But at some point (probably around when I merged the reading blog with this main one), I began transcribing the notebook entries along with the photos of the pages, for all those readers who found my writing too difficult to transcribe. And quite quickly, those messy photos faded away, so that you will only see those handwritten words via the italicized text within each entry below. I take a few seconds to repeat this regularly to clarify why these brief responses are neither polished nor copy-edited. They’re not intended to be proper book reviews, just quick notes made within a few weeks of finishing a book, so that I can capture my impressions of it — or, at the very least, recall something of the Who, What, and Where.

Okay, then, Vai, Francesca, Avanti!!

  1. Fayne. Ann-Marie MacDonald. Literary fiction; Historical fiction; Speculative fiction; Mystery; Romance; Coming-of-Age; LGBTQ; 19th-century Medicine; Feminist; Eco-criticism.

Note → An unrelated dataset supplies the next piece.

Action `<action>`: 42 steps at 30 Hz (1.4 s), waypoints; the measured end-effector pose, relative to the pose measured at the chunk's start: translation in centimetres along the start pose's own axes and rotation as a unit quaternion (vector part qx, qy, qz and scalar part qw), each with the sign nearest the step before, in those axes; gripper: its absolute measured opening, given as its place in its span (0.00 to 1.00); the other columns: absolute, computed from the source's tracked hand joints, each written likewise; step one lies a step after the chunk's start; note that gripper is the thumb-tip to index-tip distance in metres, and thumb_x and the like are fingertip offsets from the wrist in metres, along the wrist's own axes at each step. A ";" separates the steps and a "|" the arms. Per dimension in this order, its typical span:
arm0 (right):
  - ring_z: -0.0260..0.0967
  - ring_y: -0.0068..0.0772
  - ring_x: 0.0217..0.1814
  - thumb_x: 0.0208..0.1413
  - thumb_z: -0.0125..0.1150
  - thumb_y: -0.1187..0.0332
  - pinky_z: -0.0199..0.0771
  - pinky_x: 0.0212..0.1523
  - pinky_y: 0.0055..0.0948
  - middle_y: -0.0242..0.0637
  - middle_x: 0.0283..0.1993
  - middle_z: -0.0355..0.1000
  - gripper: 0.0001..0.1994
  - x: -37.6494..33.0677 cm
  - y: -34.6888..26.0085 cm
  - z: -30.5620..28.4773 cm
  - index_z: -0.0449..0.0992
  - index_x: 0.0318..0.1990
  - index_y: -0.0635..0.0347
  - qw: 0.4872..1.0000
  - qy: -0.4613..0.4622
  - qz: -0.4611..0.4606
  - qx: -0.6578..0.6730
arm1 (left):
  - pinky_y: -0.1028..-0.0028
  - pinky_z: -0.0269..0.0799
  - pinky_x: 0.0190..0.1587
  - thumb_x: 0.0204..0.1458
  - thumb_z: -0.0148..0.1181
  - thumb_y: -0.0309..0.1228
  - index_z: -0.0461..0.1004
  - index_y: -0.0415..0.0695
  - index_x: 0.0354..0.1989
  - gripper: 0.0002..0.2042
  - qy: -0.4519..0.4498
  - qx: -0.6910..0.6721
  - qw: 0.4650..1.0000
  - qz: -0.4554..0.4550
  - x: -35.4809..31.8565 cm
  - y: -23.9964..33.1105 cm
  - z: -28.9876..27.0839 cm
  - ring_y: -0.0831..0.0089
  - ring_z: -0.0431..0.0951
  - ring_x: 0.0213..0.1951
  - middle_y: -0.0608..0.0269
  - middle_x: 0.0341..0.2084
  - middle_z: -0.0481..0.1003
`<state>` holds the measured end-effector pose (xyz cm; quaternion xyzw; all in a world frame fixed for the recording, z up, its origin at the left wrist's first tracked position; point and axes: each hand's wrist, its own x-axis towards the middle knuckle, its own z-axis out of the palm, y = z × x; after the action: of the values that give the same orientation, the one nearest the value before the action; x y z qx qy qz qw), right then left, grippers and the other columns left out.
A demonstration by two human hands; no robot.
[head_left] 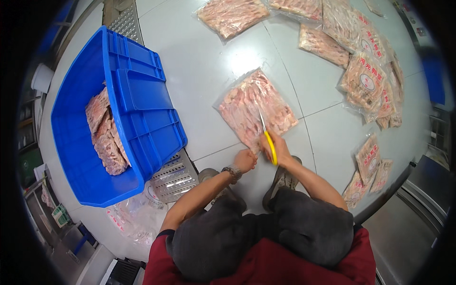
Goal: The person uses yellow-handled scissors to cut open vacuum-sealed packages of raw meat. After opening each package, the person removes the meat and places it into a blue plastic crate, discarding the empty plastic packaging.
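A flat clear plastic bag of pale pink meat pieces point(242, 107) lies on the tiled floor in front of me, its near corner pointing toward my feet. My left hand point(245, 160), with a watch on its wrist, is closed at that near corner and appears to pinch the plastic. My right hand point(281, 148) grips yellow-handled scissors point(271, 149) just to the right of it. The metal blades point away from me over the bag. Whether they are inside the plastic or above it, I cannot tell.
A large blue crate point(142, 95) on the left holds unwrapped slabs of meat point(107, 137). Beside its near end lie emptied plastic bags point(135, 216) and a perforated metal drain cover point(173, 178). More bagged meat point(365, 80) is piled at the right, with several packs farther off.
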<state>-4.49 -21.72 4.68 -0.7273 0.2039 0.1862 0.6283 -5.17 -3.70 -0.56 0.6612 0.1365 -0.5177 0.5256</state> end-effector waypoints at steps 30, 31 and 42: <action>0.61 0.22 0.10 0.66 0.54 0.45 0.59 0.11 0.25 0.34 0.20 0.70 0.24 3.0 -1.8 0.5 0.73 0.40 0.62 0.996 0.045 0.048 0.058 | 0.67 0.77 0.29 0.53 0.57 0.33 0.77 0.36 0.30 0.10 0.011 0.082 0.993 -0.083 -1.2 -4.8 0.6 0.67 0.79 0.23 0.57 0.22 0.79; 0.60 0.22 0.10 0.66 0.54 0.43 0.59 0.11 0.25 0.34 0.20 0.70 0.26 3.3 -2.2 0.1 0.72 0.41 0.63 0.992 0.035 0.074 0.095 | 0.67 0.77 0.30 0.52 0.57 0.33 0.77 0.37 0.30 0.10 0.019 0.086 0.992 -0.088 -1.0 -4.6 0.6 0.67 0.79 0.23 0.56 0.23 0.79; 0.58 0.23 0.12 0.68 0.45 0.41 0.60 0.12 0.28 0.34 0.23 0.68 0.29 1.5 -3.5 -6.7 0.71 0.46 0.65 0.972 -0.099 0.174 0.124 | 0.50 0.73 0.52 0.52 0.51 0.30 0.77 0.39 0.44 0.14 0.076 0.458 0.886 0.005 -1.6 3.3 -10.0 0.40 0.77 0.48 0.37 0.44 0.77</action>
<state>-1.26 -28.04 7.72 -0.5748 0.2859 0.3368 0.6888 1.93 3.88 1.68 0.8663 -0.0793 -0.4682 0.1552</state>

I treated myself to a hardcover of this when Paul and I did a pre-Christmas visit to Hagar’s Books to gift each other (ourselves). It’s a big book! 720 pages, perfect for sinking into in the quiet wintry days of January.

Charlotte is 12 — she lives with her father and a handful of servants in a centuries-old castle on their estate — Fayne — on the borderlands between Scotland and England. It’s the late 19th century and Charlotte is surprisingly well informed of classical literature (she has an astonishing photographic and auditory memory) but knows little of the changes to the world beyond the moorlands where she’s carefully isolated due to her “Condition.” Somehow, this Condition has never been explained to her, so has taken on a connection with the brother (Charles) who died, a toddler, before she was born — and with her mother, who died delivering her.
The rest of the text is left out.